# [What the task requires]
In the listing below, print exactly the lines between the line holding "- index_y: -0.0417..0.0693" and the line holding "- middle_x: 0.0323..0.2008", inclusive, and no more.

# [Supplied information]

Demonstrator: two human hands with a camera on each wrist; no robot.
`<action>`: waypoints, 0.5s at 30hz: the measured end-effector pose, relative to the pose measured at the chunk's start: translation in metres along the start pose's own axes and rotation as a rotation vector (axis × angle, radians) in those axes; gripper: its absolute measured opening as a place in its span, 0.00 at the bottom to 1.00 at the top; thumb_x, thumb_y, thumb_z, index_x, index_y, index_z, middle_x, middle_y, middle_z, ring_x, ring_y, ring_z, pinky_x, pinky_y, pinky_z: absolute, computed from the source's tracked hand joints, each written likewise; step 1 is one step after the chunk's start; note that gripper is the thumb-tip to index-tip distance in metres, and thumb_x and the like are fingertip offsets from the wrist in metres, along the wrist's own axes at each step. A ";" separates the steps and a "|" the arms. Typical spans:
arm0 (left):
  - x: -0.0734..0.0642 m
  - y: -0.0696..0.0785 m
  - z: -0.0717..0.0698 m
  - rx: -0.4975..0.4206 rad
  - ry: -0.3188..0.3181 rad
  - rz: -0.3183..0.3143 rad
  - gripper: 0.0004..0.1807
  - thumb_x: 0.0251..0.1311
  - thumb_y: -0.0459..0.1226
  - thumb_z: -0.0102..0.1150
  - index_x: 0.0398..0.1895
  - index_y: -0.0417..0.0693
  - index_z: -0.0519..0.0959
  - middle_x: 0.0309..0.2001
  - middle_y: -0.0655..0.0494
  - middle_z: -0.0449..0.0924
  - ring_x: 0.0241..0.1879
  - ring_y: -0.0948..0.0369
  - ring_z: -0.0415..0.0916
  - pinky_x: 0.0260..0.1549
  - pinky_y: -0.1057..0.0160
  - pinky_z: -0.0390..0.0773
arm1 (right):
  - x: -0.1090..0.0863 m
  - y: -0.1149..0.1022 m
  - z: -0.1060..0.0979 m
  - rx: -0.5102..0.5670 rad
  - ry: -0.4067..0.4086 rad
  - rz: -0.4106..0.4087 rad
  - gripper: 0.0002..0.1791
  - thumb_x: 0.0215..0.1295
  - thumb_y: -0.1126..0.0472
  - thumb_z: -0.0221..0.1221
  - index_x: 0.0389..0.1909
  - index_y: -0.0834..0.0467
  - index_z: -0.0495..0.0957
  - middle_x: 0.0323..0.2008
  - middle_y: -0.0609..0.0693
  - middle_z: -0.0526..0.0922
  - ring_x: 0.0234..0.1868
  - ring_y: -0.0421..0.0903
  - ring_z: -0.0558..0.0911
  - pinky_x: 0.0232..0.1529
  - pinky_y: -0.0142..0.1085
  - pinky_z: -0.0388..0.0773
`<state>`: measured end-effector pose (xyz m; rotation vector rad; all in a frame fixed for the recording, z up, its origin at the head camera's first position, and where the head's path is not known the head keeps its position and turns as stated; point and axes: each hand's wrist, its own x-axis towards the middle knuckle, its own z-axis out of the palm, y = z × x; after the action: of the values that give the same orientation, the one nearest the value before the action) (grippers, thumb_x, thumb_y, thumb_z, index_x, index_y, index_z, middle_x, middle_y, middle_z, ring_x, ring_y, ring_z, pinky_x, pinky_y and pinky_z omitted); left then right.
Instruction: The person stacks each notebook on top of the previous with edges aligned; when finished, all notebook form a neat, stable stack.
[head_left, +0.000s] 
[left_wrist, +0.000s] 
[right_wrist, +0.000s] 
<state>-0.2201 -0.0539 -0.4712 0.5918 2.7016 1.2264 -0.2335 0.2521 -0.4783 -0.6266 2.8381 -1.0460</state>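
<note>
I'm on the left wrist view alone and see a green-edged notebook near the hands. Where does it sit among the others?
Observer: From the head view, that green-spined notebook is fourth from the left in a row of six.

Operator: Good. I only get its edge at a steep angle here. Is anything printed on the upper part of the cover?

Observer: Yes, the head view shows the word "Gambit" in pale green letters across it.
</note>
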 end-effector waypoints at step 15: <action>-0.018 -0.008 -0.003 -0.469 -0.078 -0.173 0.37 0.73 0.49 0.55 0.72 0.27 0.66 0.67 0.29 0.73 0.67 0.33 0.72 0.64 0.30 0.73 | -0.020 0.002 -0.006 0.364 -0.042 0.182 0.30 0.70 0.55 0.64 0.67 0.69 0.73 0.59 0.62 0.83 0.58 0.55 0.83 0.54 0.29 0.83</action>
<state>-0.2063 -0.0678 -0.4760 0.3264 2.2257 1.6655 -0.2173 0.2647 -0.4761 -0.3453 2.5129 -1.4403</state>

# [Output below]
  - index_y: -0.0417..0.0693
  - index_z: -0.0519..0.0959
  - middle_x: 0.0309..0.2001
  - middle_y: -0.0655..0.0494
  - middle_z: -0.0449..0.0924
  - ring_x: 0.0241..0.1879
  - ring_y: -0.0948..0.0369
  - ring_z: -0.0415..0.0916
  - pinky_x: 0.0260..0.1549
  - pinky_y: -0.1057..0.0160
  - pinky_z: -0.0390..0.0773
arm1 (right):
  - x: -0.1090..0.0863 m
  - y: -0.1149..0.1022 m
  - z: -0.1060..0.0979 m
  - rx: -0.5102..0.5670 rad
  - ry: -0.4067..0.4086 rad
  - rz: -0.4106..0.4087 rad
  - gripper: 0.0002..0.1791
  - thumb_x: 0.0215..0.1295
  - thumb_y: -0.1126..0.0472
  - thumb_z: -0.0221..0.1221
  - index_x: 0.0389..0.1909
  - index_y: -0.0834..0.0467
  - index_z: -0.0495..0.0957
  - middle_x: 0.0323..0.2008

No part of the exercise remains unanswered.